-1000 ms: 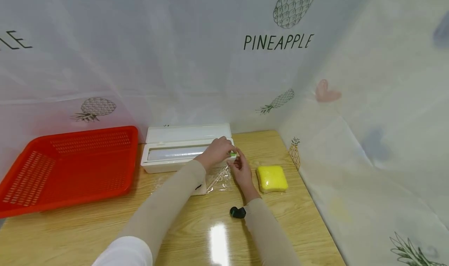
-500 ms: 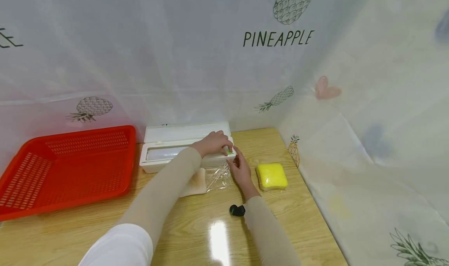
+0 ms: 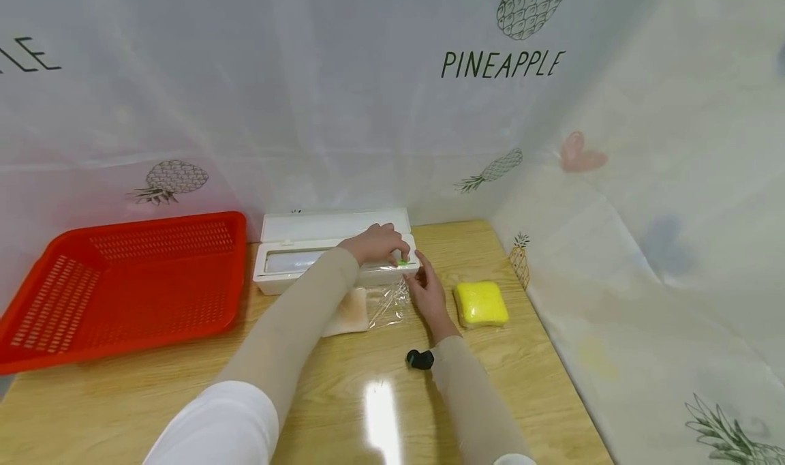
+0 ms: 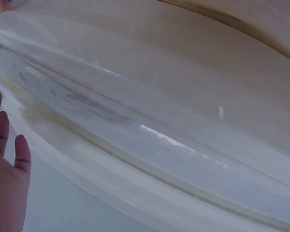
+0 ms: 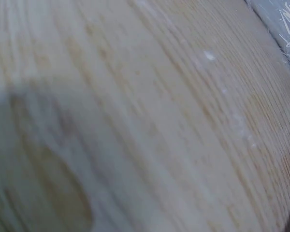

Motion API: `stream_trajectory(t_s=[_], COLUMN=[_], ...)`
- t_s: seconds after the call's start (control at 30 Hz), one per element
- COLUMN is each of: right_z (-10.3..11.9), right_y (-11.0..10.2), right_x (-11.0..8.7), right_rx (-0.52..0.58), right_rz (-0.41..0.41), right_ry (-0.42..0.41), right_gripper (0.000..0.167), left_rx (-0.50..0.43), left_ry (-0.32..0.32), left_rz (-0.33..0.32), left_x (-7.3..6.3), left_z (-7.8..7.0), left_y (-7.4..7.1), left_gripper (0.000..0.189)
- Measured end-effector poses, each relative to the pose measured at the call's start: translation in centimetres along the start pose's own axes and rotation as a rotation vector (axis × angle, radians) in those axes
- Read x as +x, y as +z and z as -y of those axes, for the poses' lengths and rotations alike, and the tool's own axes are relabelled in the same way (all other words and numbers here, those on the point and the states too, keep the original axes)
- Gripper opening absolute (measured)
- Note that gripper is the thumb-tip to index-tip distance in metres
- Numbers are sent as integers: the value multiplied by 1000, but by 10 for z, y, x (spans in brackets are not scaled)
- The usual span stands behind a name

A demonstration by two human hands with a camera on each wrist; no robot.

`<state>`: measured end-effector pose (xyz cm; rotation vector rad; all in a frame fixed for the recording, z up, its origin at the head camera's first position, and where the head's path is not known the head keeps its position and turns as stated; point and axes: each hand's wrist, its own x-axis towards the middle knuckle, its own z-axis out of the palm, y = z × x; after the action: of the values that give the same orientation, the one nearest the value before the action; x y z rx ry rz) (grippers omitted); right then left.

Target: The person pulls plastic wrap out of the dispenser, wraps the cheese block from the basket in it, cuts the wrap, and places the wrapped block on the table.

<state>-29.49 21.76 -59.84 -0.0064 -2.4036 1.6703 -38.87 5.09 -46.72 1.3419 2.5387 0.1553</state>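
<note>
A long white cling film dispenser [image 3: 279, 282] lies at the back of the table, lid [image 3: 334, 225] raised, a roll showing inside. My left hand [image 3: 375, 244] reaches across to its right end and pinches a small green slide cutter [image 3: 403, 263] on the front rim. In the left wrist view, my left hand [image 4: 7, 188] enters from the left edge. My right hand [image 3: 429, 294] grips the dispenser's right end, thumb at the front. Clear cling film [image 3: 388, 301] hangs from the front onto the table beside a bread slice [image 3: 351, 313], partly hidden by my left forearm.
A red plastic basket [image 3: 165, 274] stands on the left. To the right of my right hand lies a yellow square block [image 3: 481, 303] in clear wrap. Patterned sheeting rises behind the table [image 3: 343, 410] and along its right side.
My left hand and the green slide cutter have moved slightly left along the dispenser's rim. More of the bread slice shows beside my left forearm. My right hand stays at the dispenser's end.
</note>
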Motion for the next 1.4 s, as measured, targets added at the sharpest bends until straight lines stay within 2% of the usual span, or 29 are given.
stream_trajectory(t_s=[0.2,0.37,0.5,0.6,0.7,0.87,1.1,1.23,1.4], right_z=[0,1,0,0,2,9,7,6,7], right_y=[0,-2,-4,-4,-2,2,2,1,2], right_x=[2,4,3,3,2,-2,-2,-3,-5], right_rx=[13,11,12,2,2,36,34,42,52], right_rz=[-1,6,-5,-20,-14,-3,-4,-5,-9], right_ry=[13,34,50,51,45,48,42,46,47], right_gripper=[59,60,60,59,59,59,59,59,59], left_rx=[-36,-9,-74,-122,-102,-53,67,101,54], left_ry=[-48,-72,-105,-99,-86,-98,-67,-111,-165], left_rz=[34,35,33,20,7,42,33,56,94], left_x=[-18,-36,-52,-61,-68,-85,-120,-148,-176], left_z=[10,21,30,36,39,40,56,69,79], left_y=[-5,-7,-4,-1,0,-8,-12,-12,-13], left_gripper=[16,17,13,12,12,15,16,17,18])
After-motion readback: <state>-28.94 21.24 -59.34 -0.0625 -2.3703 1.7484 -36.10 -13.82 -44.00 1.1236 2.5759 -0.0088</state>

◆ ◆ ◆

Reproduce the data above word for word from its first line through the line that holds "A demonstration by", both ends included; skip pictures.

-1000 ms: 
-500 ms: 
+0 ms: 
+0 ms: 
+0 ms: 

Motion API: `stream_trajectory(t_s=[_], COLUMN=[_], ...)`
- t_s: seconds after the call's start (control at 30 Hz), one per element
- COLUMN is each of: right_z (-10.3..11.9), right_y (-11.0..10.2), right_x (-11.0..8.7), right_rx (-0.52..0.58), right_rz (-0.41..0.41), right_ry (-0.42..0.41), right_gripper (0.000..0.167), left_rx (-0.50..0.43), left_ry (-0.32..0.32), left_rz (-0.33..0.32), left_x (-7.3..6.3), left_z (-7.8..7.0), left_y (-7.4..7.1), left_gripper (0.000..0.189)
- Measured end-effector poses, each relative to the pose measured at the call's start: translation in centimetres along the start pose's own axes and rotation as a rotation vector (axis × angle, radians) in those axes
- Read x as +x, y as +z and z as -y of those axes, for the poses' lengths and rotations alike, and the tool's own axes are relabelled in the same way (all other words and numbers here, those on the point and the states too, keep the original axes)
- Gripper opening absolute (measured)
- Note that gripper is the thumb-tip to index-tip distance in metres
- Numbers are sent as integers: the value multiplied by 1000, but by 10 for z, y, x (spans in brackets are not scaled)
- The usual span stands behind a name

A demonstration by two human hands with a camera on each wrist; no robot.

For this exercise, the work is now complete.